Sometimes it’s difficult to know what to to be happy about as an attorney who represents children with disabilities.
As you can imagine, the facts that support a “really great special education case” are, by definition, at best unpleasant, and at worst horrific.
It’s an odd feeling, reviewing a child’s special education records. When I find procedural violations (sadly, this occurs more often than not), I get a little excited. Why? Because I know that these violations of IDEA have probably led to the very deprivation of appropriate special education programming which has brought the parents to my office. It gives me the ability to verify my client’s claims. More importantly, I know that clear violations of the IDEA will give me the leverage I need to convince the school district’s attorney that my client requires more, better, or different services.
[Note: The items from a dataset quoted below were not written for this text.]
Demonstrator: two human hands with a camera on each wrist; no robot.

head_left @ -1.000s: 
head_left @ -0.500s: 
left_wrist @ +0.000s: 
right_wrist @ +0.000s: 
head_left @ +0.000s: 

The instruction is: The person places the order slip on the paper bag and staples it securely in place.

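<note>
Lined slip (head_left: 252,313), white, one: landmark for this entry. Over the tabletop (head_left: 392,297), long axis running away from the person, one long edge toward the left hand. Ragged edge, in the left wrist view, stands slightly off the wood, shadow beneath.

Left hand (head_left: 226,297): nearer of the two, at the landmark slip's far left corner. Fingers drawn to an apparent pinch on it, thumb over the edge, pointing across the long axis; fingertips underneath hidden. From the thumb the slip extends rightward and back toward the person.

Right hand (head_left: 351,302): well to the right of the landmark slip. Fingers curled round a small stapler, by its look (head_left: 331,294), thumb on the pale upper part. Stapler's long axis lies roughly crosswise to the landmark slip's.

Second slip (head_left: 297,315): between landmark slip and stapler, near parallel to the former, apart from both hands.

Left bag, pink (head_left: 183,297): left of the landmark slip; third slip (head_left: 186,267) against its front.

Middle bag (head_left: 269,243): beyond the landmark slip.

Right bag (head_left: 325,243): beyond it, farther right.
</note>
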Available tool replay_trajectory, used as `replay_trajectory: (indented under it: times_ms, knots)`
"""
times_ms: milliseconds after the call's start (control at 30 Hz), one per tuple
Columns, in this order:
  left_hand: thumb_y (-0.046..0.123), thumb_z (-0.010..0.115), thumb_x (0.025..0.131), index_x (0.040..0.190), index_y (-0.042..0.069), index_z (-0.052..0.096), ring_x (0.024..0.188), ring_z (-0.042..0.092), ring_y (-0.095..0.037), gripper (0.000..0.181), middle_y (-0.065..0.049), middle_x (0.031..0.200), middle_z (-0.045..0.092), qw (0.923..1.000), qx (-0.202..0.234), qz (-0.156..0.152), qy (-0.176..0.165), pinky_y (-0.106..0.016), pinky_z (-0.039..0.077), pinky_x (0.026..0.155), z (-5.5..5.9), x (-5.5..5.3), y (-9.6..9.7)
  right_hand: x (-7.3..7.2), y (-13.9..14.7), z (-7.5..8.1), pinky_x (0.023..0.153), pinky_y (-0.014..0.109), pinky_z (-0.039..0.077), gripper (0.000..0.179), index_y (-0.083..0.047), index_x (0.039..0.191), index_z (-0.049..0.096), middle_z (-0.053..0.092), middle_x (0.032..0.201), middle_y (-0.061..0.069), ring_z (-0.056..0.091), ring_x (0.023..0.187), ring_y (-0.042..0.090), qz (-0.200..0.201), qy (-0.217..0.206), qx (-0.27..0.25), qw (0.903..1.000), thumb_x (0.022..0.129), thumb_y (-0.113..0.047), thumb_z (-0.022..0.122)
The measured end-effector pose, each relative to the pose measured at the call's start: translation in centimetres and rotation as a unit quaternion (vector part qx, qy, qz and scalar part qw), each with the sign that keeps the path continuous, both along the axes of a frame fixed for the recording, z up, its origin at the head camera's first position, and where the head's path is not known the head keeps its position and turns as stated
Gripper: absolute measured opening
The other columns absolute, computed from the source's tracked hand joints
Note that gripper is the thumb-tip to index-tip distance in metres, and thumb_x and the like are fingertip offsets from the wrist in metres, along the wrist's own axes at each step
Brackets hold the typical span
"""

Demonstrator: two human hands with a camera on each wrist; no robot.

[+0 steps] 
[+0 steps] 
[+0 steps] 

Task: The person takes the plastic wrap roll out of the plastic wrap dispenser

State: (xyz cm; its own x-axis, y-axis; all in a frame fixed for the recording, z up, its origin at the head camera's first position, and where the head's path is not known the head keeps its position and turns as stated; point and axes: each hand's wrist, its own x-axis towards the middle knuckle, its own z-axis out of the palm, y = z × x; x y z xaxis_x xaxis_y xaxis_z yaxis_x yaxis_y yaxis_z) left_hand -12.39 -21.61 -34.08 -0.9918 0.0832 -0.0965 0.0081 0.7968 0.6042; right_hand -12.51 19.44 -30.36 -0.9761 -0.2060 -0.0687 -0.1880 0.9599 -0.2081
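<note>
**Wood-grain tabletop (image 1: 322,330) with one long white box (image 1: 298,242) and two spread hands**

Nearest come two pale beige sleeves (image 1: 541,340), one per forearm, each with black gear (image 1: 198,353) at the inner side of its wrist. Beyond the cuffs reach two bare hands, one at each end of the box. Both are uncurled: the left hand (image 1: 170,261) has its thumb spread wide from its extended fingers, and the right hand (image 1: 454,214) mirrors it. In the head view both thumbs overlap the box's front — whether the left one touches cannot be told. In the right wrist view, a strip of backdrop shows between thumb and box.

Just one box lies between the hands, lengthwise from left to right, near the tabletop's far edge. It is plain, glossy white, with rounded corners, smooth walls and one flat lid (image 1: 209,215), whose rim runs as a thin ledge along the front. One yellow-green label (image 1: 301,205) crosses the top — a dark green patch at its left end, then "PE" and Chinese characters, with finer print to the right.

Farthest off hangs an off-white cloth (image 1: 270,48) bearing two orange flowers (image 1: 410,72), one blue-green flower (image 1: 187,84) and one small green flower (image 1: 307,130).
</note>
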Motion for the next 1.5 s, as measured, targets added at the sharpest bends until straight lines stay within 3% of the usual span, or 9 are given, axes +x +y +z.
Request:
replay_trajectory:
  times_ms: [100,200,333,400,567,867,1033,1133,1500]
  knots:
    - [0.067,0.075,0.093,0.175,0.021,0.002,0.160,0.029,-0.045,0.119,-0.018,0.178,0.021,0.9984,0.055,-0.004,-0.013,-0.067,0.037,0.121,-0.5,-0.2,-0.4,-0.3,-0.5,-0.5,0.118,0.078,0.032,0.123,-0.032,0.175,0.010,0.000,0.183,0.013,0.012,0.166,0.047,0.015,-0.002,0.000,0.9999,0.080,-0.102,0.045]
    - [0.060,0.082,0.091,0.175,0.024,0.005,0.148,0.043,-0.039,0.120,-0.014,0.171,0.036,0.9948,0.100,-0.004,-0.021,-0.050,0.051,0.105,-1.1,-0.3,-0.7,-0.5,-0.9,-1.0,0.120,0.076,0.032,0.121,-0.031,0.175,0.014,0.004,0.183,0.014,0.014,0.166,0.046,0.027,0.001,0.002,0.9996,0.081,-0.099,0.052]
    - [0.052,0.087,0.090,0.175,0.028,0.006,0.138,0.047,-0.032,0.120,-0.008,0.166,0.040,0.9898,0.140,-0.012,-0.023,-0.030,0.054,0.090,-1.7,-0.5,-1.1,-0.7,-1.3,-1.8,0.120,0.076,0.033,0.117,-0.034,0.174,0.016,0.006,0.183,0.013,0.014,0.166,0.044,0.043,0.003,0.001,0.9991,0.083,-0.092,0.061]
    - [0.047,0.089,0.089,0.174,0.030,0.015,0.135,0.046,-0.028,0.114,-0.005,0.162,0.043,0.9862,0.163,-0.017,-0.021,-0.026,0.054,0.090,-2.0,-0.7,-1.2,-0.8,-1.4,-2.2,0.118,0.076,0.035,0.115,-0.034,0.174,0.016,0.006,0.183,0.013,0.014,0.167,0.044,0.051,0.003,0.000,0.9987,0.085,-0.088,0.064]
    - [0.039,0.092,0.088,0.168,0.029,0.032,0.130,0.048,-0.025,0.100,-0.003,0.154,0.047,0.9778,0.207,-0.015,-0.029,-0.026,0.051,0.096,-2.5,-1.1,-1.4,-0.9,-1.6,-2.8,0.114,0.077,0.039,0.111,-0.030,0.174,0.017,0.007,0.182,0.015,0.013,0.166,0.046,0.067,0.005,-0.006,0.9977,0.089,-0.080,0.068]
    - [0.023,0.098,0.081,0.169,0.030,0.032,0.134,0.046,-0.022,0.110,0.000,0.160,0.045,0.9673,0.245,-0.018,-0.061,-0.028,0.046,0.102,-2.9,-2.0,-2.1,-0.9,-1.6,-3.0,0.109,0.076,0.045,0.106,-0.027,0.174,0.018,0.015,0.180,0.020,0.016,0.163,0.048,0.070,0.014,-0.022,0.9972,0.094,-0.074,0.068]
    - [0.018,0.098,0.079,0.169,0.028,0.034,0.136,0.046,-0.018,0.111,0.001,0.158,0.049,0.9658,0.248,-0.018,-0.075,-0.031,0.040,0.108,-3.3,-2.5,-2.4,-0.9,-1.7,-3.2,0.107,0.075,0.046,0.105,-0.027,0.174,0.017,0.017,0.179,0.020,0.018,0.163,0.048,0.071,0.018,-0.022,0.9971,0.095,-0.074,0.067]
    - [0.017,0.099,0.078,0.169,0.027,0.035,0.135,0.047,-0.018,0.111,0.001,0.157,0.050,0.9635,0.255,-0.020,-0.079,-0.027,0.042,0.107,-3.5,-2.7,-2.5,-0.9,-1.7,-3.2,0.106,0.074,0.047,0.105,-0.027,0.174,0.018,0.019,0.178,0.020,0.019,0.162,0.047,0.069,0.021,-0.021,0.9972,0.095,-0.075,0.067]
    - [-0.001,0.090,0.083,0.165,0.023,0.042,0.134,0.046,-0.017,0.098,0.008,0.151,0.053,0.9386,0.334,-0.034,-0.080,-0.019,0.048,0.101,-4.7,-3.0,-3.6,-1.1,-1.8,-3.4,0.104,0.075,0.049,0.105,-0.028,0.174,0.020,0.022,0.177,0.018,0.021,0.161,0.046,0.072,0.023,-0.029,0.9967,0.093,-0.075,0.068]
But that doesn’t mean I’m happy about it.
So, this all gets to the point of this piece, which is, quite simply this:
DO NOT throw out any paperwork that documents your communications with your school district.
You’d be very surprised at what you have that is remotely related to your child’s education, special education, or the possibility of special education, which might prove useful one day.
I recognize this is antithetical to the current trends of accumulating and keeping fewer things. I get it. I watch Hoarders too. But I’m not here to arbiter whether you should hold on to your uncle’s crappy golf clubs, or your mother’s coats. I’m talking about documentation of the communications between you and your child’s school district.
I have actually had cases which have been won on the evidence provided by just one piece of paper, saved by a parent, many years later.
So, if you’re trying to free up space in the garage, perhaps it’s time to part with the cocktail dress you swear you’ll fit into again one day…but please don’t toss the letter you wrote Sally’s teacher in 2nd grade asking if maybe she should be tested.